On first glance, there’s a lot on the table to absorb…
• Speaking of a lot, here’s the table spread for Epic Seven Arise from designers Jessie.H and Chris Turner and publisher Farside Games Entertainment, with Japanime Games providing distribution in North America.
This co-operative game is an adaptation of the Epic Seven mobile game and features multiple chapters of side quests and main challenges that can be played in any order with players controlling any combination of the unique heroes.
• On the other end of the scale from Japanime is Bananya: The Card Game from Chelsea Schwartz, a card game in which you use card powers to try to collect all ten bananyas of one type, with a bananya naturally being a cat that lives inside a banana.
Four expansion packs are available to give you more cats to collect.
• How to Lose a Guy in One DM from Flying Leap Games and Spite House Studios is a judge-style party game in which you’re served several DMs — many taken from real-life DMs — and asked to respond in your best “please die alone on an ice floe” manner.

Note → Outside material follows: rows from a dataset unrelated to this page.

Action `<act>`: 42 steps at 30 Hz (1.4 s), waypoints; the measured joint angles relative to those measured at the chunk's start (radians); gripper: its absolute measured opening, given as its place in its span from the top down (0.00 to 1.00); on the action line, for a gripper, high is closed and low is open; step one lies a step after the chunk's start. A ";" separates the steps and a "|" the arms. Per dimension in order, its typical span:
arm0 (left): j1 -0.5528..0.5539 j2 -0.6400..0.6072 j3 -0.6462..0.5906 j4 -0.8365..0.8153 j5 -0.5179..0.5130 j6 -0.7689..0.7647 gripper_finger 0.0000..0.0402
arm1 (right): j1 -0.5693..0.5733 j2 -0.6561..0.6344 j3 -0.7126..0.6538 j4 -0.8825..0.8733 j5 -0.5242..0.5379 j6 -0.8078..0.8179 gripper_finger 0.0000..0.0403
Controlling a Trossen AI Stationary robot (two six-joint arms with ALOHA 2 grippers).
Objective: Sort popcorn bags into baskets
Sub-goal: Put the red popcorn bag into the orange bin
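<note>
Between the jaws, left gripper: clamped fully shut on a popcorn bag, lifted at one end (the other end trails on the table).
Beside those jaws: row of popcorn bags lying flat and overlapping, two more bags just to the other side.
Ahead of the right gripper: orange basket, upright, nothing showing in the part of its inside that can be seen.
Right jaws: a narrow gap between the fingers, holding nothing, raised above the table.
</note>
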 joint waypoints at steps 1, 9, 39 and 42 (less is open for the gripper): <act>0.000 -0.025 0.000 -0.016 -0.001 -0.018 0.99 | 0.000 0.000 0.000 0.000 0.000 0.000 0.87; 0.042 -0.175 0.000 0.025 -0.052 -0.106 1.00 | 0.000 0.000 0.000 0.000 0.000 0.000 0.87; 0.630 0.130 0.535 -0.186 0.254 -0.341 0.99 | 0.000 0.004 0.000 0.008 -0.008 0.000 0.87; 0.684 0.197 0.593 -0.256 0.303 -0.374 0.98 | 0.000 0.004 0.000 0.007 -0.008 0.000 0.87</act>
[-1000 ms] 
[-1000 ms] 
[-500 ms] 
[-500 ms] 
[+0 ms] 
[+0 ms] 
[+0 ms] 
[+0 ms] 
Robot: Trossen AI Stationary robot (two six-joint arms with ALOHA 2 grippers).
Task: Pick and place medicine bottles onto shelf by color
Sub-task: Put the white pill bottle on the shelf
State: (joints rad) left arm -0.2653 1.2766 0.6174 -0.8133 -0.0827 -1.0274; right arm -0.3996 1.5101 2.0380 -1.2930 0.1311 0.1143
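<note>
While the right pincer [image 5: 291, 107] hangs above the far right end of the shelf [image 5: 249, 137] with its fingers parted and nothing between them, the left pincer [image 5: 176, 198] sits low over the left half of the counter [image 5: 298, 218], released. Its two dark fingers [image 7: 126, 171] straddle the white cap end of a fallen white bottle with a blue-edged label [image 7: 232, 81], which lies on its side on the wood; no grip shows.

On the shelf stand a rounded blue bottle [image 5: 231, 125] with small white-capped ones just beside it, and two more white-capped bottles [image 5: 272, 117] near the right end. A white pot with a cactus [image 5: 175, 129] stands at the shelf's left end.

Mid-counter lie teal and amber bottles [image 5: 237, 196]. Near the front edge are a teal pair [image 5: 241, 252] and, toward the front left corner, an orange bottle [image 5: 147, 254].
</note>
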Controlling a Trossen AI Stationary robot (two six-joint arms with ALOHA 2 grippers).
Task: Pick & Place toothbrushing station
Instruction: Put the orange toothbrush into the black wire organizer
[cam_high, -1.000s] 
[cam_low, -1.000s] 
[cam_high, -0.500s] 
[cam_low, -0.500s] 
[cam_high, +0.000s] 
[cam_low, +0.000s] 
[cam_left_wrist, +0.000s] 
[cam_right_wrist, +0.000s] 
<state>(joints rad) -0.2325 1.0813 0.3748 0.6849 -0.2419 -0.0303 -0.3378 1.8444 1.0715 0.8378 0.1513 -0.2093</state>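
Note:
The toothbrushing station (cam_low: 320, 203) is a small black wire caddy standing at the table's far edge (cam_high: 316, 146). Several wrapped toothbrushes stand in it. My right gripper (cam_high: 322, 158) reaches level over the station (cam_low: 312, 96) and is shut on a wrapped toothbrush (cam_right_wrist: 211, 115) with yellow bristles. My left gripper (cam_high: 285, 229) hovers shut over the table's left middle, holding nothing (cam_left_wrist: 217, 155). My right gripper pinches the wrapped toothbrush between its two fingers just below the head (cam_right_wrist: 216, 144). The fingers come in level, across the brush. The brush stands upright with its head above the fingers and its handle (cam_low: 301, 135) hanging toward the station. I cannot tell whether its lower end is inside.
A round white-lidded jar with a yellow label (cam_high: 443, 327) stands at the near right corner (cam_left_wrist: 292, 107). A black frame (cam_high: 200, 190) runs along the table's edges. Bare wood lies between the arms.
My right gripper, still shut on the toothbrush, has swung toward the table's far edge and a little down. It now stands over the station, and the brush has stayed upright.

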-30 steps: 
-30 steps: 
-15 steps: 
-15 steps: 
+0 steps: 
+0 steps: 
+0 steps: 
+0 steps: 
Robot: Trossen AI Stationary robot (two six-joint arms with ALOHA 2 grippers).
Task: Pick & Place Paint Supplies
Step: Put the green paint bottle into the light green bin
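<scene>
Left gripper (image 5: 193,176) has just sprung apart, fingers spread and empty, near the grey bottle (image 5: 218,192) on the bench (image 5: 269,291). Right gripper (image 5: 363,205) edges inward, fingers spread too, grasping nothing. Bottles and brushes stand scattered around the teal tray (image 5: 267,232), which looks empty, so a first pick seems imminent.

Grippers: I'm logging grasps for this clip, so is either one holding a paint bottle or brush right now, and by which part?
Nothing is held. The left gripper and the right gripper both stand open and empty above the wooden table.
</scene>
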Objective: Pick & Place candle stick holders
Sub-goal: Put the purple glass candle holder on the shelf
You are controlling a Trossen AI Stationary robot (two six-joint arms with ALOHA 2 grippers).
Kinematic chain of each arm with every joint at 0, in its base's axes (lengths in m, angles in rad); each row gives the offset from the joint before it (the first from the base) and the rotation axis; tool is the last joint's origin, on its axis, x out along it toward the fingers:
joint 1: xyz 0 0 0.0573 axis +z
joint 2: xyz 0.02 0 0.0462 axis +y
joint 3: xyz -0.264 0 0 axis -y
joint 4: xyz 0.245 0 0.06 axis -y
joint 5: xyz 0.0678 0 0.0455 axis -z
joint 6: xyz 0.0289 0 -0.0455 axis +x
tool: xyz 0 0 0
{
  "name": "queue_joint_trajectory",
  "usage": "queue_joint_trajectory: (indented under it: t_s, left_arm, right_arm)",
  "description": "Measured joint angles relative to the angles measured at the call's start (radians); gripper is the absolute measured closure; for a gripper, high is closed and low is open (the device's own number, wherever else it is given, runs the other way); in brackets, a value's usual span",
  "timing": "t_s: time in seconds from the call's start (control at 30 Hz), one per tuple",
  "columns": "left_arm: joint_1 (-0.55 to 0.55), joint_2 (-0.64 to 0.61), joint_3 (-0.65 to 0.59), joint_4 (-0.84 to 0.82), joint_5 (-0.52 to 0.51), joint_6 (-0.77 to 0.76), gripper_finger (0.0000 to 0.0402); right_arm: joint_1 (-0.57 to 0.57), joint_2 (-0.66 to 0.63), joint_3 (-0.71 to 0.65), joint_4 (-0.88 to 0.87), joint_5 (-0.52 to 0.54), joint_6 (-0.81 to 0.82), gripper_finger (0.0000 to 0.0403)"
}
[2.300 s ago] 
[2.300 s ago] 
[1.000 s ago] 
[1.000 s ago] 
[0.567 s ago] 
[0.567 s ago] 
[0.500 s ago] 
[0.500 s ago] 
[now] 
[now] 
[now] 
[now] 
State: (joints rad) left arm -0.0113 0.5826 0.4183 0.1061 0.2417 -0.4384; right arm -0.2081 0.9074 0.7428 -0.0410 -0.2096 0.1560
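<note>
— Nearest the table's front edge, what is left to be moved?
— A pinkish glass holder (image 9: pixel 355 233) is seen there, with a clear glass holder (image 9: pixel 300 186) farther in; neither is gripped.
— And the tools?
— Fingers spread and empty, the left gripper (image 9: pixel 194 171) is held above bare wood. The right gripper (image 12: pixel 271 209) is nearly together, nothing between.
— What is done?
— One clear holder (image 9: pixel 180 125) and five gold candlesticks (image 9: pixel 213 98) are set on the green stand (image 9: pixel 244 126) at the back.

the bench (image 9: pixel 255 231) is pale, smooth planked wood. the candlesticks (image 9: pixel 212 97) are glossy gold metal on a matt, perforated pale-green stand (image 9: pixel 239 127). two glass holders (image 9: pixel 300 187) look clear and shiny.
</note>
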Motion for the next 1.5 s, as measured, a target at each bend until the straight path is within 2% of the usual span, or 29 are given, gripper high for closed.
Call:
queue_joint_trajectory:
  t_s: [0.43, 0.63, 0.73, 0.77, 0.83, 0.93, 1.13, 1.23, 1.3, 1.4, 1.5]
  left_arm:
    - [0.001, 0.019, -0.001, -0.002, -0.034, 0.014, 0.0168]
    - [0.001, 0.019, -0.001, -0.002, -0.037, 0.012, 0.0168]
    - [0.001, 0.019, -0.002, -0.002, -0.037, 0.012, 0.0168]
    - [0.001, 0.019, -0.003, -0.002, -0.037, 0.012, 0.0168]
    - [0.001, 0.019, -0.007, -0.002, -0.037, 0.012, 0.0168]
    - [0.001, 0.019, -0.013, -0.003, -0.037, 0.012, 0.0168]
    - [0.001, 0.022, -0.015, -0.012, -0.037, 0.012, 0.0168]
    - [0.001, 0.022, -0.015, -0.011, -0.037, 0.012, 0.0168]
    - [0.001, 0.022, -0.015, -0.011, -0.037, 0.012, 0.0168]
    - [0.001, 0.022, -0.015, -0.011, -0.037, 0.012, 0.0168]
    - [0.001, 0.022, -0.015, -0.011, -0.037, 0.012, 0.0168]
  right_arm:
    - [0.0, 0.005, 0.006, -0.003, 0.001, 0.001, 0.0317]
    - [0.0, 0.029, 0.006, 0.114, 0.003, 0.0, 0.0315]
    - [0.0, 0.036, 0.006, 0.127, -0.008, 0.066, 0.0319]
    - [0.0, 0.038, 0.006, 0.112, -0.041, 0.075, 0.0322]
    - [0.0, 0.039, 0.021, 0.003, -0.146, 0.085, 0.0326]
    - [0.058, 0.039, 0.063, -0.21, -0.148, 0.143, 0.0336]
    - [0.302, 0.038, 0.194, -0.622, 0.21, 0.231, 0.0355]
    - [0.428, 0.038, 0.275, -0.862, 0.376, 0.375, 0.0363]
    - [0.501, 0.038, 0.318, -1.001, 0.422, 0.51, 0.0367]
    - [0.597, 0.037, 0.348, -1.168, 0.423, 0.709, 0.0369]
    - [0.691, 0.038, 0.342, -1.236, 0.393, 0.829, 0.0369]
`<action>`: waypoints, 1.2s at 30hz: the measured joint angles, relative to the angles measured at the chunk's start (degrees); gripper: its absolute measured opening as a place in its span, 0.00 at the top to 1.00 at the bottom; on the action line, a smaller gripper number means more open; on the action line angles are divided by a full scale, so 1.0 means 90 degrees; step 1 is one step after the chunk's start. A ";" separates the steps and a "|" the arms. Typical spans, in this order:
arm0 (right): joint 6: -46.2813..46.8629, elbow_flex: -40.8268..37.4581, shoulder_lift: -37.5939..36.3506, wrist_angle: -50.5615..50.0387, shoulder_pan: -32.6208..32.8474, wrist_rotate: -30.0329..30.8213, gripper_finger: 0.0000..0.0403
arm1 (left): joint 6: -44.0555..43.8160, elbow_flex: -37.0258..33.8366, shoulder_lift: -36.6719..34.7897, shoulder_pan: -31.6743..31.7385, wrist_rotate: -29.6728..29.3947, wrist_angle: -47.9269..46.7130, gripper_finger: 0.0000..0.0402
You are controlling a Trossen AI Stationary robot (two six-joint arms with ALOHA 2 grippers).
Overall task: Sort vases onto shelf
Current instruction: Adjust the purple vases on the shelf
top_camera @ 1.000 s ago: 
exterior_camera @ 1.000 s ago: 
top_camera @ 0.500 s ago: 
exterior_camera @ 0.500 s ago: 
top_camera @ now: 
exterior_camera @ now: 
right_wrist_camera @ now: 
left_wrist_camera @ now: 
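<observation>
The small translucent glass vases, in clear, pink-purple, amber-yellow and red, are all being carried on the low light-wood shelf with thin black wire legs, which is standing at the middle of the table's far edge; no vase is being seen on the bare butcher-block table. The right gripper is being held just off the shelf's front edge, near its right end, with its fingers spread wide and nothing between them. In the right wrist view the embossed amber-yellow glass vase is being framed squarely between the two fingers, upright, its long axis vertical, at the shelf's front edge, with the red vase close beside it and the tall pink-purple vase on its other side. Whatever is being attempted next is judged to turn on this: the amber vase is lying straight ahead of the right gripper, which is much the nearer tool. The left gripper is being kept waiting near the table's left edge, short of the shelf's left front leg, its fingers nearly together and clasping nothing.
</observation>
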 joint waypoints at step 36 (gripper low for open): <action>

• In Final Strike from Peter Yang and Looking for Greatness, players each have a hand of weapon cards and must play one each turn, damaging the central monster to collect blood, which will be transformed into glory, the game’s points. By causing more damage, you might set up another player for the killing blow, which comes with special bonuses, so perhaps you want to play a “magic hammer” instead, causing minimal damage, but allowing you to gain more powerful weapons from an array set up at the start of play.
After multiple rounds, you compare the blood banks to see who wins.
• Not So Neighborly from Alice and Jessica Hong of Fambam Games is a “take that” card game for 2-4 players in which you attempt to be the first neighborhood to contain 10 build points despite others stealing or destroying what you’ve created.
• In Bubble Net by Cat Drayer from Drayer Ink, you are a humpback whale that is trying to catch as many fish as possible through the power of your bubbles!
As Drayer explained, humpback whales use a method of catching fish in which they create a sort of typhoon of bubbles around fish to disorient the fish and make them huddle in the middle of the typhoon so that the whale can conveniently get more of them in its mouth at one go.
Each player has their own game board, and you’re competing simultaneously, but independently. The game lacks a BGG listing, but you can find more about the game on the Drayer Ink website.